I was wowed by two very different artists last week in New York–Joyce Kozloff uptown at DC Moore and Gordon Moore in Chelsea. Yet two more different painters would be hard to find.

Joyce Kozloff

Joyce Kozloff, Helium on the Moon, detail
Joyce Kozloff, Helium on the Moon, detail

Roberta and I have been great admirers of Kozloff’s work since we first came across it by accident at DC Moore Gallery several years ago–pre-blog, which means prior to 2003. Kozloff small, heavily detailed maps, based on real ones plus a lot of imagination and a love for pattern and color, transcended all her sources as she not only referenced real historical maps, but also overlaid a geo-political conversation about maps as representations of cultural and economic hegemony. This was beauty and the beasts of power and invasions.

Joyce Kozloff at DC Moore
Joyce Kozloff, Going Global, 2004, etching, collage, watercolor, pigment print, acrylic, colored pencil, 32 3/4 x 47 7/8 inches

Kozloff’s collaging of borrowed imagery from colliding cultures was the perfect representation of mergers of ideas and social systems.

Joyce Kozloff at DC Moore
Kozloff’s the moments and hours and days of our lives, 2007, acrylic, colored pencil and collage on canvas, 60 inches; the arc lines depict satellite orbits.

This time, Kozloff’s exhibit at DC Moore contains several bodies of work,including maps and appropriated imagery piled on in layers. The work–70 pieces in all–is dense with ideas and patterns and color. Kozloff pulls the hat trick of wearing her politics on her sleeve at the same time that she sustains enough ambiguity to leave lots of room for interpretation and exploration.

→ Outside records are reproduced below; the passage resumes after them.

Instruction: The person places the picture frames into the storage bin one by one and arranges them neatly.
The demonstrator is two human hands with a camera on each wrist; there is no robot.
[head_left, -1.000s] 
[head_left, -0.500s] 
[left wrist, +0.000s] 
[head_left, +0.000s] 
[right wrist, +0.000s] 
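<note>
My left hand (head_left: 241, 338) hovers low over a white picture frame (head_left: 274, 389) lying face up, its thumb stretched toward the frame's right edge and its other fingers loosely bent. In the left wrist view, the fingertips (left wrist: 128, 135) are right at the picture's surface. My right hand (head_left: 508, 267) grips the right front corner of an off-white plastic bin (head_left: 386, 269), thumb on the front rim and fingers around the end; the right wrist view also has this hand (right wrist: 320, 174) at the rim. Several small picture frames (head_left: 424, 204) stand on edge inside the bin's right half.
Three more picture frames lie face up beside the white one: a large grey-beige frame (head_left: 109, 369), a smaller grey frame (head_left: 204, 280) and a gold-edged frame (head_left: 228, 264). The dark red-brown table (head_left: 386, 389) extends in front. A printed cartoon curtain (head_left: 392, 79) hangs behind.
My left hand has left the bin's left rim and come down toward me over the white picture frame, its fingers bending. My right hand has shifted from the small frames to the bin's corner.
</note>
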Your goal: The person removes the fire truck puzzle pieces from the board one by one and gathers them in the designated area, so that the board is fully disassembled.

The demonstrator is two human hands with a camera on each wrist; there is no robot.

Joyce Kozloff at DC Moore "Joyce Kozloff" "DC Moore"
Kozloff’s the moments and hours and days of our lives, detail

What I liked best were the American History series of collage/prints and the five large tondos (60″ diameter and a pair 48″ diameter) in which the circular form becomes a metaphorical map for the shape of the globe or for the star-studded dome above. Her pieces “the moments and hours and days of our lives” and Helium on the Moon are a kind of day and night, the heavens of science and the heavens of art history, plus people and maps. They are crowded with people and places and a sense of solid-packed action and decoration. There’s a Brueghel-like exuberant excess and earthiness in the works’ starry space.

Joyce Kozloff at DC Moore
Kozloff, detail, American History Going Global

The American History series–layered collaged images printed on rectangular paper–include episodes like the discovery of the New World, American expansion westward, and recent wars. While you can pretty much predict what Kozloff has to say about these issues, avowed feminist and liberal that she is, you can’t predict how she says it, other than she will layer and decorate and borrow imagery–from our culture and others, and, in the amalgam, will find a new way to make a surface by its nature flat into something with plenty of intellectual depth, without stinting on beauty.

Joyce Kozloff at DC Moore
Joyce Kozloff, from the Voyages series, cast paper, watercolor and acrylic

Although the maps painted on paper masks in the Voyages series were beautiful, I wasn’t too crazy about the masks–not because they are masks, but because of the kinds of masks they are, very stylized and fashion mannequin-like. Yet the mapped surfaces are so beautiful, it’s hard to just dismiss them. The banner-like Voyages: Carnivale I-VIII seemed more like studies than finished work.

gordon moore
Gordon Moore, Road Work, 2007, latex, ink pumice on canvas, 30 x 66″

Gordon Moore

In utter contrast to Kozloff, with her non-perspectival layered, heavily wrought surfaces and borrowings of imagery from cultures around the world, was the work of Gordon Moore at Betty Cunningham Gallery. Moore’s totally Western-tradition paintings of macho scale and subdued colors call to mind skin and the walls of houses and buildings–the inside and the outside. Depth is expressed with economy of means–a shadow, a darker tone, or a line disappearing behind the edge of a rectangle. The rectangles suggest a grid–of buildings, streets, windows and walls that extend beyond the edges of the canvas. The space that’s not really space reminds me of Richard Diebenkorn.

gordon moore
Moore, Clothes Line, Latex, ink, pumice on canvas, 90 x 66 in

The paint is an insistent presence, sometimes wrinkled, sometimes flat as a pancake, often with gradations of color that announce themselves before they announce
what they represent spatially. That flip-flop between paint and representation is done with stunning economy. The large scale creates a relationship between the viewer’s body and the space and surfaces of the paintings.

gordon moore
Gordon Moore, untitled, 2006, Ink, acrylic on photo paper in artist steel frame

I don’t often like work this reductive. But these are smart and pretty terrific. I’m sold.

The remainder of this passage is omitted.